WORK ORDER: Copy each line from the listing below where the word "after" shows up.

• • • •

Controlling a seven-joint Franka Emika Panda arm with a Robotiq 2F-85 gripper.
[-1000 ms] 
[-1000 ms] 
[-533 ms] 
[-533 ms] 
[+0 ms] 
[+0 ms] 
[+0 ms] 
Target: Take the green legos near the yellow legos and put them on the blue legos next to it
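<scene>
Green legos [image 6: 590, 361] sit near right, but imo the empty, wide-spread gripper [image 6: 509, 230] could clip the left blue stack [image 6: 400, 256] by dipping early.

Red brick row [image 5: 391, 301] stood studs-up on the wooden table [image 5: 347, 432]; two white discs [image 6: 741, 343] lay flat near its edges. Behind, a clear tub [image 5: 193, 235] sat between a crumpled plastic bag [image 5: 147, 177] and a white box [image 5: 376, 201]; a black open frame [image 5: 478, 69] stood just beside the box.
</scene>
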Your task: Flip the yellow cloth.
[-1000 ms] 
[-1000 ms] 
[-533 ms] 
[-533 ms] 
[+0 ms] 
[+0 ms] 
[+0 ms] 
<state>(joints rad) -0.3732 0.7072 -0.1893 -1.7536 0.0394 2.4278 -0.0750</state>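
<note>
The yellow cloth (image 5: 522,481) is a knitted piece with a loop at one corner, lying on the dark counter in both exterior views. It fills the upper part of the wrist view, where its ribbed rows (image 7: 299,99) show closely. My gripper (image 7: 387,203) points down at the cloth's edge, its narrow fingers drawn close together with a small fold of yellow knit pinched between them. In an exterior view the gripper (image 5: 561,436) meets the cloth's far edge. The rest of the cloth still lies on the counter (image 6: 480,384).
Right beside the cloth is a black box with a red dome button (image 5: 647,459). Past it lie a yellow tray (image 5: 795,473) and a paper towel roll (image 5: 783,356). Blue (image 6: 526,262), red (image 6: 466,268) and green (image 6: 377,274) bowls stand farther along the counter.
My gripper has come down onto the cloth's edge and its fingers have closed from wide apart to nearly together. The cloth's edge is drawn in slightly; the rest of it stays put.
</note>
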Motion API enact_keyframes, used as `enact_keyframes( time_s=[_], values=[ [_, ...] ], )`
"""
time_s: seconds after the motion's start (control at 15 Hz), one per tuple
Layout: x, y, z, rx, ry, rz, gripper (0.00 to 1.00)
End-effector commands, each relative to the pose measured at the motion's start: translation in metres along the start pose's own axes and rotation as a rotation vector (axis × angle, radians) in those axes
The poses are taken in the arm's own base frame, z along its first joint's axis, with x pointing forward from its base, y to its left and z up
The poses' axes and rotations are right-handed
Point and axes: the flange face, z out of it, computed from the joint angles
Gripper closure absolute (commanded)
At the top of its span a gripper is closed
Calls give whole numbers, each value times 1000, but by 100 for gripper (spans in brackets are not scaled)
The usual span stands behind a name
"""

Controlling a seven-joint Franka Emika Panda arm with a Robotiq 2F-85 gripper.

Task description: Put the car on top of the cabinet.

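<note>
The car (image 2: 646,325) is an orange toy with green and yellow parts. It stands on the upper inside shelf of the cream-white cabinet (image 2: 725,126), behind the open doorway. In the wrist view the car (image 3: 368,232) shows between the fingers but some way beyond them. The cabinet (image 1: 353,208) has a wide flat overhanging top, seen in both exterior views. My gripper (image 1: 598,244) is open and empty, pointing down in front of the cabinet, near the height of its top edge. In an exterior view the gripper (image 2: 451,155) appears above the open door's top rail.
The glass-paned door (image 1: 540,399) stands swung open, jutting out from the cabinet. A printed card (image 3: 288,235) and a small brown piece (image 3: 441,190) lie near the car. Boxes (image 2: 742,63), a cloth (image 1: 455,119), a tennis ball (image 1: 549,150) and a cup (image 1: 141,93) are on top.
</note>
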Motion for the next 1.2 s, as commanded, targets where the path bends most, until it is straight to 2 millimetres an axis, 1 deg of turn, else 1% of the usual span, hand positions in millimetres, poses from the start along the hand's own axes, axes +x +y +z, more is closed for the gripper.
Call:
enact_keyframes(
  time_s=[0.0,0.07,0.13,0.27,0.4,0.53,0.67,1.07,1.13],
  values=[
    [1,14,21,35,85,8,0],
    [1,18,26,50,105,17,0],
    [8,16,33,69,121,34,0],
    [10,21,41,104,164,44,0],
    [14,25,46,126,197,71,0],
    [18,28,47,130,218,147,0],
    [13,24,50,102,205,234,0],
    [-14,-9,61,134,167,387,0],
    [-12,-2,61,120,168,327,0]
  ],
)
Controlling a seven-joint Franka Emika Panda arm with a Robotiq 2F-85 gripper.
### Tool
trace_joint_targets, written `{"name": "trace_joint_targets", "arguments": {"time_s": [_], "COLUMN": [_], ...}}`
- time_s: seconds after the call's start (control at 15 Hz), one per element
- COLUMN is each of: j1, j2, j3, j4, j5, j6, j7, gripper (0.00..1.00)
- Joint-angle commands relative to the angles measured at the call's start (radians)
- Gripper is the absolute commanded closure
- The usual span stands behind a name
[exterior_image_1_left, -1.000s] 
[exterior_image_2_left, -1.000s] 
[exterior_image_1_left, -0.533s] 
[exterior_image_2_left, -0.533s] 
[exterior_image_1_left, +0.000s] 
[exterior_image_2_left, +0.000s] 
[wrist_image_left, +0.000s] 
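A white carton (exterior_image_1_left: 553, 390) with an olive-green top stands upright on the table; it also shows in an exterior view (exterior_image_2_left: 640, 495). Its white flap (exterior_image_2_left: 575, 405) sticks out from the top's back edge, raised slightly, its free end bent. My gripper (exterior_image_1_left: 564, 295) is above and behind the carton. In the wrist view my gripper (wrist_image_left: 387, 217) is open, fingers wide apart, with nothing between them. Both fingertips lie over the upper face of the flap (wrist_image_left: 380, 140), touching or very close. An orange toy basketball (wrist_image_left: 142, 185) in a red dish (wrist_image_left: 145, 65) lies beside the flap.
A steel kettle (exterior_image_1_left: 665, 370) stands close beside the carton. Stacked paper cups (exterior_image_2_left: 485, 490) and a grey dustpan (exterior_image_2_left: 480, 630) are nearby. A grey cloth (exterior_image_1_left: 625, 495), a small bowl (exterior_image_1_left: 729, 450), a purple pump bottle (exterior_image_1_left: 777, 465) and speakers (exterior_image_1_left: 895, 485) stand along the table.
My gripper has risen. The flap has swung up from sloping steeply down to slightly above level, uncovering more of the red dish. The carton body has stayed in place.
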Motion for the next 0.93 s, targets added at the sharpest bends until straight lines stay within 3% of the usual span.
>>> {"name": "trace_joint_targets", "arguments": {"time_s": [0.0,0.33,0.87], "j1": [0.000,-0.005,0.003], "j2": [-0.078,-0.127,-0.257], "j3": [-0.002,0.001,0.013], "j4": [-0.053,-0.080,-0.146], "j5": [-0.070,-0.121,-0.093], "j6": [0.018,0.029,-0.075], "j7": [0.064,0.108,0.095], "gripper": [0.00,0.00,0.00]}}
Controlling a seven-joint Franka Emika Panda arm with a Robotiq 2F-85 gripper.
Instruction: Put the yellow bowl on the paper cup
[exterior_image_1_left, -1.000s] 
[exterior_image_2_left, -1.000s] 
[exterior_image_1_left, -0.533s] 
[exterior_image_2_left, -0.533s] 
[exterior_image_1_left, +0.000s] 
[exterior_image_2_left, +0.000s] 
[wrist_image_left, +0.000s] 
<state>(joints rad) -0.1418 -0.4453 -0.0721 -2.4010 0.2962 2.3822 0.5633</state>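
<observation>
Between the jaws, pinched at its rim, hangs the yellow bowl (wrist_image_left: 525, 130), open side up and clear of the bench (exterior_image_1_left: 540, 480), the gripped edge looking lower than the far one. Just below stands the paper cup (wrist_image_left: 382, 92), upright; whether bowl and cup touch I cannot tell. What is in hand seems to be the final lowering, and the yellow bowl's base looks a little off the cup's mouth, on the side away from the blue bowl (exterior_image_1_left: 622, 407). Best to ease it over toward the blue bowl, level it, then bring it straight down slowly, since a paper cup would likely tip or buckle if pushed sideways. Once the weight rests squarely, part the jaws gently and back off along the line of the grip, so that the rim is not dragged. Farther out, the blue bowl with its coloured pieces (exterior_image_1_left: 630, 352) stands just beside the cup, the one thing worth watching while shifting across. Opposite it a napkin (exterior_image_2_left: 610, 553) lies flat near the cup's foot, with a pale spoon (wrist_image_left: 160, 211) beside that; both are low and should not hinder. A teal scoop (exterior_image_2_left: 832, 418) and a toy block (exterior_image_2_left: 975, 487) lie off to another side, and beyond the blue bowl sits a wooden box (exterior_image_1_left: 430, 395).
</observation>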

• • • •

SOLUTION TO THE EXERCISE:
time_s: seconds after the motion's start (control at 15 Hz), one per tuple
- time_s: seconds after the call's start (control at 15 Hz), one per element

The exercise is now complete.